PROBLEM DESCRIPTION:
Starting with the line with "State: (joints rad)" in the entries below and going on through the line with "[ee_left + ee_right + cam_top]", output every line exactly and nothing more. No pictures.

Data entries
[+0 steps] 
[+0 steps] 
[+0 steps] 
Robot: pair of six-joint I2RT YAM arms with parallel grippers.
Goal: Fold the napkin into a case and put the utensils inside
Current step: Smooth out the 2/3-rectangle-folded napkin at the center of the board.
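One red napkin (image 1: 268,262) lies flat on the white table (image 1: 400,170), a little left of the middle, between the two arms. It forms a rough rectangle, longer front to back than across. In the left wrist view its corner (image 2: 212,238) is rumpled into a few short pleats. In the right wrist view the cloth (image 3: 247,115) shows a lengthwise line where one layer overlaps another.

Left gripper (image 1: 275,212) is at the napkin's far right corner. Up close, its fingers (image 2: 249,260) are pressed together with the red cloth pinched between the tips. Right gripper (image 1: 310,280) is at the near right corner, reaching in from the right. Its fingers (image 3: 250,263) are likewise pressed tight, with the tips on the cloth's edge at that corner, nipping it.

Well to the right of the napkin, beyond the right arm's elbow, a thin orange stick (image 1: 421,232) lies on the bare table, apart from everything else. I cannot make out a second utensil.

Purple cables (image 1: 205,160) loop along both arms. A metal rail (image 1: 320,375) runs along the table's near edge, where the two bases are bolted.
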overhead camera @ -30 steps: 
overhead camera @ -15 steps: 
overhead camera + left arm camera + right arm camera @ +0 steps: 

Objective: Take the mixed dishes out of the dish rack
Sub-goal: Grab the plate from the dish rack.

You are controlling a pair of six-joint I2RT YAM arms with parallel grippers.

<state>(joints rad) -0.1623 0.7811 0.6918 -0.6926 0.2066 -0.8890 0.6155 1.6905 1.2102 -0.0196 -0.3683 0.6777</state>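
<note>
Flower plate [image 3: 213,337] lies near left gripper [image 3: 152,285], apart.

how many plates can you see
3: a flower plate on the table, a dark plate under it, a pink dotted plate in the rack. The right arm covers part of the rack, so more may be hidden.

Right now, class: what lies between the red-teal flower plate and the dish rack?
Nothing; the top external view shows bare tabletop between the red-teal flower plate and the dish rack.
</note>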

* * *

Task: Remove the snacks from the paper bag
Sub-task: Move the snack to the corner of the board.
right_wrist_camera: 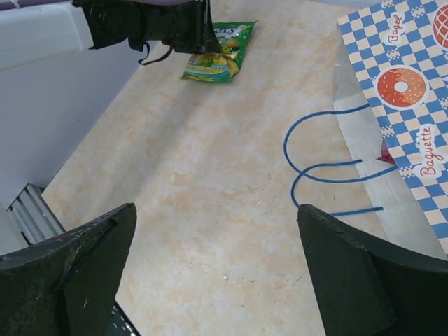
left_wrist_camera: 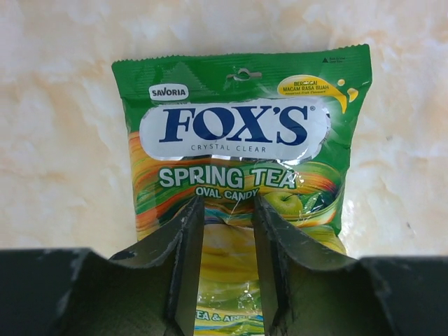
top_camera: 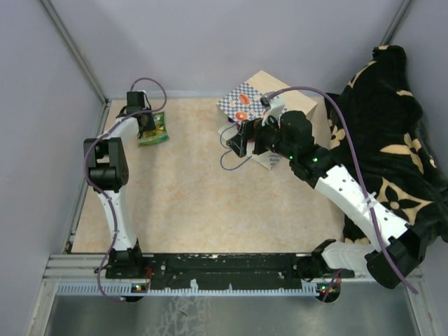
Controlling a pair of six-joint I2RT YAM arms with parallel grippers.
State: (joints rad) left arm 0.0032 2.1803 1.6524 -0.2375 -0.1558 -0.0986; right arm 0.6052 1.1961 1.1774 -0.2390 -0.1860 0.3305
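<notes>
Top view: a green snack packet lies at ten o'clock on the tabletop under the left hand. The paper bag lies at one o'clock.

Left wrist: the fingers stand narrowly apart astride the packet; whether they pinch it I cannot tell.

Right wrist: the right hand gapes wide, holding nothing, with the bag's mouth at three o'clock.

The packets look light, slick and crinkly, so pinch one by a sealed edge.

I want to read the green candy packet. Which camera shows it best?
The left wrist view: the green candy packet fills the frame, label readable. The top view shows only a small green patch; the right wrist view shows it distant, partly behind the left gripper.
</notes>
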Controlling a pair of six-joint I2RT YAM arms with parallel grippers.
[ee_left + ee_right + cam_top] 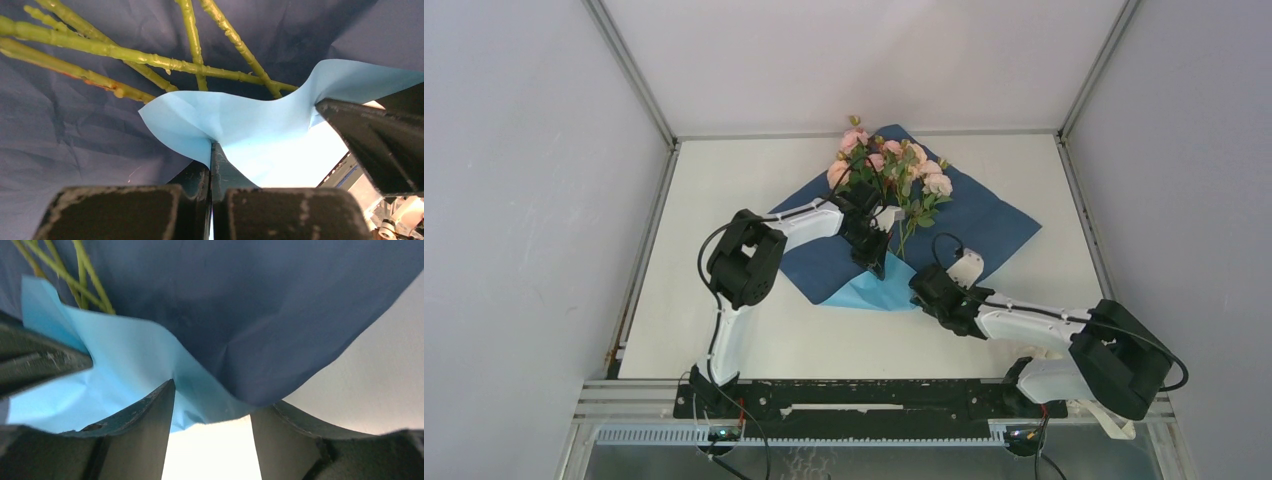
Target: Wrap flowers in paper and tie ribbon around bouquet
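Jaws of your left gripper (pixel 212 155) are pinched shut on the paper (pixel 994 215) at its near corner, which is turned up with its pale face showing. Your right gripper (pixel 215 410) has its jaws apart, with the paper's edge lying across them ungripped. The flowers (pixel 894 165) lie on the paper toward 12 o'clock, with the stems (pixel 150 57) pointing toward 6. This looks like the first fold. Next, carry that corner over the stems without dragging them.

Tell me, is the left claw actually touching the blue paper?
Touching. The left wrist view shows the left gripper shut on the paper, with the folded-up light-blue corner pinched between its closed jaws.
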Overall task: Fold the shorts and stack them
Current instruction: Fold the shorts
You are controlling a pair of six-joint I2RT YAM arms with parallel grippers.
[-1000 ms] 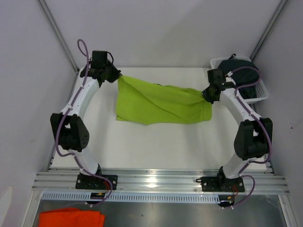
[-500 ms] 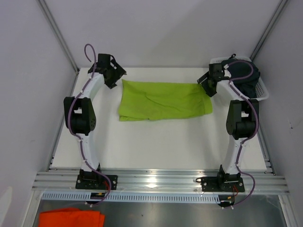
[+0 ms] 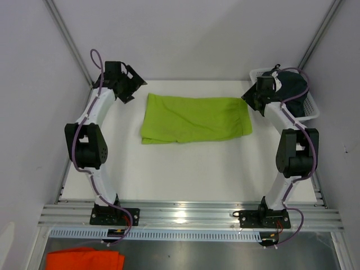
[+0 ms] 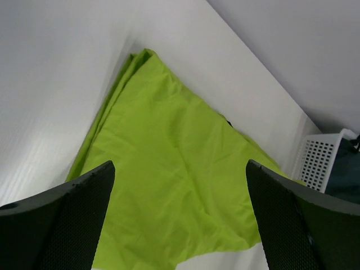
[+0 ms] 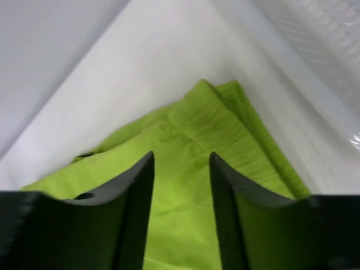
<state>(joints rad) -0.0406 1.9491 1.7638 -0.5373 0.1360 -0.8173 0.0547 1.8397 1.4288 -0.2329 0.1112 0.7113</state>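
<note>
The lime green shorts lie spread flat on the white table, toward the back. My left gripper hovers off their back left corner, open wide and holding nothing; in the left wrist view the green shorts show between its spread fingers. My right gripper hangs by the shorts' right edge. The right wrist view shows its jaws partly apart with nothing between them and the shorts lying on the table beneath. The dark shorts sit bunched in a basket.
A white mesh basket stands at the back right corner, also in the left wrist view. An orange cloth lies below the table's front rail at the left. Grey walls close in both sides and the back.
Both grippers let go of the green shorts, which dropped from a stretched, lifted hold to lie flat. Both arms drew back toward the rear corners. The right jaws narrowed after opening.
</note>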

THE COMPLETED TASK:
State: (joints rad) left arm 0.0032 2.1803 1.6524 -0.2375 -0.1558 -0.0986; right arm 0.6052 1.1961 1.1774 -0.2390 -0.1860 0.3305
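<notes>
Top view: a green snack packet lies at ten o'clock on the tabletop under the left hand. The paper bag lies at one o'clock.

Left wrist: the fingers stand narrowly apart astride the packet; whether they pinch it I cannot tell.

Right wrist: the right hand gapes wide, holding nothing, with the bag's mouth at three o'clock.

The packets look light, slick and crinkly, so pinch one by a sealed edge.

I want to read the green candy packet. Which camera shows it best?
The left wrist view: the green candy packet fills the frame, label readable. The top view shows only a small green patch; the right wrist view shows it distant, partly behind the left gripper.
</notes>
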Controlling a pair of six-joint I2RT YAM arms with parallel grippers.
[ee_left + ee_right + cam_top] 

Nothing remains open in this exercise.